* [PROMPT]: All the data must be output exactly as given.

━━━━━━━━

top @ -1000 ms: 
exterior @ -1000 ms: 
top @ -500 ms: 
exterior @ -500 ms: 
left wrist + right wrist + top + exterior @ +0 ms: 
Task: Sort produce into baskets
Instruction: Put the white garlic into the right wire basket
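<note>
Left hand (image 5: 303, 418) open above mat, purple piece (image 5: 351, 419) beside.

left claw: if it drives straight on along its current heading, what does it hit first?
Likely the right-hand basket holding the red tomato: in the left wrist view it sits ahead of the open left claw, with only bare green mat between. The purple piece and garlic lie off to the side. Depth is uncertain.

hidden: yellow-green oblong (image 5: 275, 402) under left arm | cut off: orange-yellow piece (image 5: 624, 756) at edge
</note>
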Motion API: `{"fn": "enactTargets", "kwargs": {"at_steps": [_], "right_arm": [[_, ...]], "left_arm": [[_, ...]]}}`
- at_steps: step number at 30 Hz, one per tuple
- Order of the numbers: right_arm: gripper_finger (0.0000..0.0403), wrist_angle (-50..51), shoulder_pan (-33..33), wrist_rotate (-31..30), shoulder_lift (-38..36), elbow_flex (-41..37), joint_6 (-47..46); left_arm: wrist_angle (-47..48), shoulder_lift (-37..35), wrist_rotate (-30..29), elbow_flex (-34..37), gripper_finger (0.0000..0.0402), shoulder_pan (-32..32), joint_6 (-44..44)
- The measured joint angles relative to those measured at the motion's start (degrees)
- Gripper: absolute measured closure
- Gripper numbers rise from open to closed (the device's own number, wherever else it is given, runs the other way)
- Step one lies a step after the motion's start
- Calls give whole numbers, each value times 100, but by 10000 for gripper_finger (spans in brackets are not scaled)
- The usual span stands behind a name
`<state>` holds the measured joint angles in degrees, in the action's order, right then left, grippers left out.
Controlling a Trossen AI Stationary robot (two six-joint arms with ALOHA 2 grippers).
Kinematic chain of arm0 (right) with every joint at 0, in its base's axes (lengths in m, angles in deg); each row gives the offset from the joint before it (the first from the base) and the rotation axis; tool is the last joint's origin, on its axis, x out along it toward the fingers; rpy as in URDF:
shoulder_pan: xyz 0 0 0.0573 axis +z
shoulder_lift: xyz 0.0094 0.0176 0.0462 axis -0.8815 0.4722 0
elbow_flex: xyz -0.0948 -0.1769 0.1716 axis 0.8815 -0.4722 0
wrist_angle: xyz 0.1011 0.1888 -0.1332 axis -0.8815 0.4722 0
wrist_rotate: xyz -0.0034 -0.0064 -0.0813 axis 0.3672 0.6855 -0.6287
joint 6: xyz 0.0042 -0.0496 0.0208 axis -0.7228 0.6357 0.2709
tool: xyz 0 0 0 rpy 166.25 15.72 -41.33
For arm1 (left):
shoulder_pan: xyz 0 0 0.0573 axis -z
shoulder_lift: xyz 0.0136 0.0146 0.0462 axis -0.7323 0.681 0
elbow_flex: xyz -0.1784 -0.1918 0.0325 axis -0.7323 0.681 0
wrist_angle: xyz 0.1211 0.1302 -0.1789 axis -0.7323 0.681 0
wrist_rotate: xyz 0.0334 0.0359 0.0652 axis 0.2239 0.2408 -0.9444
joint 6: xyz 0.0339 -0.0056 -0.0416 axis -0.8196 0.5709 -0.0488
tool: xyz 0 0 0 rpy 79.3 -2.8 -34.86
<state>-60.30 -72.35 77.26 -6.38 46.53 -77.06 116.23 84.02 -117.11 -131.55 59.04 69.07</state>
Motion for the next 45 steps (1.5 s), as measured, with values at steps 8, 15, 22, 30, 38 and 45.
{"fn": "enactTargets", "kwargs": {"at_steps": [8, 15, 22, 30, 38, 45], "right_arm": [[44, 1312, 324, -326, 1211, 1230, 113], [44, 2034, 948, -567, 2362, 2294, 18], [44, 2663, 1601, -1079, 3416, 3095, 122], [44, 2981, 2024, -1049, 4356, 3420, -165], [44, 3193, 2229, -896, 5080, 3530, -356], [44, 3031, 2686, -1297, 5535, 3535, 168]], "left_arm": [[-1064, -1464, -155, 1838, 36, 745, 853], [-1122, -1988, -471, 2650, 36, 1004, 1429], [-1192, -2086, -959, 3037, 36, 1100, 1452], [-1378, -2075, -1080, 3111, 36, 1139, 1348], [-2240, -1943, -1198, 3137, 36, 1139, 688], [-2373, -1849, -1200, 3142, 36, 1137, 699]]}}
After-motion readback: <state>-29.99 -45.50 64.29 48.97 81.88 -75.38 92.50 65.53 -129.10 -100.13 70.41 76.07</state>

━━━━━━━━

* [SOLUTION FOR THIS EXERCISE]:
top @ -1000 ms: 
exterior @ -1000 ms: 
top @ -500 ms: 
exterior @ -500 ms: 
left wrist + right wrist + top + exterior @ +0 ms: 
Task: Sort produce into baskets
Instruction: Put the white garlic into the right wire basket
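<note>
Left hand (image 5: 303, 418) open above mat, purple piece (image 5: 351, 419) beside.

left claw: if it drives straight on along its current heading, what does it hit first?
Likely the right-hand basket holding the red tomato: in the left wrist view it sits ahead of the open left claw, with only bare green mat between. The purple piece and garlic lie off to the side. Depth is uncertain.

hidden: yellow-green oblong (image 5: 275, 402) under left arm | cut off: orange-yellow piece (image 5: 624, 756) at edge
</note>
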Motion API: `{"fn": "enactTargets", "kwargs": {"at_steps": [_], "right_arm": [[_, ...]], "left_arm": [[_, ...]]}}`
- at_steps: step number at 30 Hz, one per tuple
- Order of the numbers: right_arm: gripper_finger (0.0000..0.0403), wrist_angle (-50..51), shoulder_pan (-33..33), wrist_rotate (-31..30), shoulder_lift (-38..36), elbow_flex (-41..37), joint_6 (-47..46); left_arm: wrist_angle (-47..48), shoulder_lift (-37..35), wrist_rotate (-30..29), elbow_flex (-34..37), gripper_finger (0.0000..0.0402), shoulder_pan (-32..32), joint_6 (-44..44)
- The measured joint angles relative to those measured at the motion's start (degrees)
- Gripper: absolute measured closure
- Gripper numbers rise from open to closed (the device's own number, wherever else it is given, runs the other way)
- Step one lies a step after the motion's start
- Calls give whole numbers, each value times 100, but by 10000 for gripper_finger (spans in brackets are not scaled)
- The usual span stands behind a name
`<state>` holds the measured joint angles in degrees, in the action's order, right then left, grippers left out.
Controlling a Trossen AI Stationary robot (two six-joint arms with ALOHA 2 grippers).
Kinematic chain of arm0 (right) with every joint at 0, in its base's axes (lengths in m, angles in deg); each row gives the offset from the joint before it (the first from the base) and the rotation axis; tool is the last joint's origin, on its axis, x out along it toward the fingers; rpy as in URDF:
shoulder_pan: xyz 0 0 0.0573 axis +z
shoulder_lift: xyz 0.0094 0.0176 0.0462 axis -0.8815 0.4722 0
elbow_flex: xyz -0.0948 -0.1769 0.1716 axis 0.8815 -0.4722 0
wrist_angle: xyz 0.1011 0.1888 -0.1332 axis -0.8815 0.4722 0
wrist_rotate: xyz -0.0034 -0.0064 -0.0813 axis 0.3672 0.6855 -0.6287
joint 6: xyz 0.0042 -0.0496 0.0208 axis -0.7228 0.6357 0.2709
tool: xyz 0 0 0 rpy 166.25 15.72 -41.33
For arm1 (left):
shoulder_pan: xyz 0 0 0.0573 axis -z
shoulder_lift: xyz 0.0136 0.0146 0.0462 axis -0.7323 0.681 0
elbow_flex: xyz -0.1784 -0.1918 0.0325 axis -0.7323 0.681 0
wrist_angle: xyz 0.1211 0.1302 -0.1789 axis -0.7323 0.681 0
wrist_rotate: xyz 0.0334 0.0359 0.0652 axis 0.2239 0.2408 -0.9444
joint 6: xyz 0.0339 -0.0056 -0.0416 axis -0.8196 0.5709 -0.0488
tool: xyz 0 0 0 rpy 79.3 -2.8 -34.86
<state>-60.30 -72.35 77.26 -6.38 46.53 -77.06 116.23 84.02 -117.11 -131.55 59.04 69.07</state>
Motion for the next 45 steps (1.5 s), as measured, with values at steps 8, 15, 22, 30, 38 and 45.
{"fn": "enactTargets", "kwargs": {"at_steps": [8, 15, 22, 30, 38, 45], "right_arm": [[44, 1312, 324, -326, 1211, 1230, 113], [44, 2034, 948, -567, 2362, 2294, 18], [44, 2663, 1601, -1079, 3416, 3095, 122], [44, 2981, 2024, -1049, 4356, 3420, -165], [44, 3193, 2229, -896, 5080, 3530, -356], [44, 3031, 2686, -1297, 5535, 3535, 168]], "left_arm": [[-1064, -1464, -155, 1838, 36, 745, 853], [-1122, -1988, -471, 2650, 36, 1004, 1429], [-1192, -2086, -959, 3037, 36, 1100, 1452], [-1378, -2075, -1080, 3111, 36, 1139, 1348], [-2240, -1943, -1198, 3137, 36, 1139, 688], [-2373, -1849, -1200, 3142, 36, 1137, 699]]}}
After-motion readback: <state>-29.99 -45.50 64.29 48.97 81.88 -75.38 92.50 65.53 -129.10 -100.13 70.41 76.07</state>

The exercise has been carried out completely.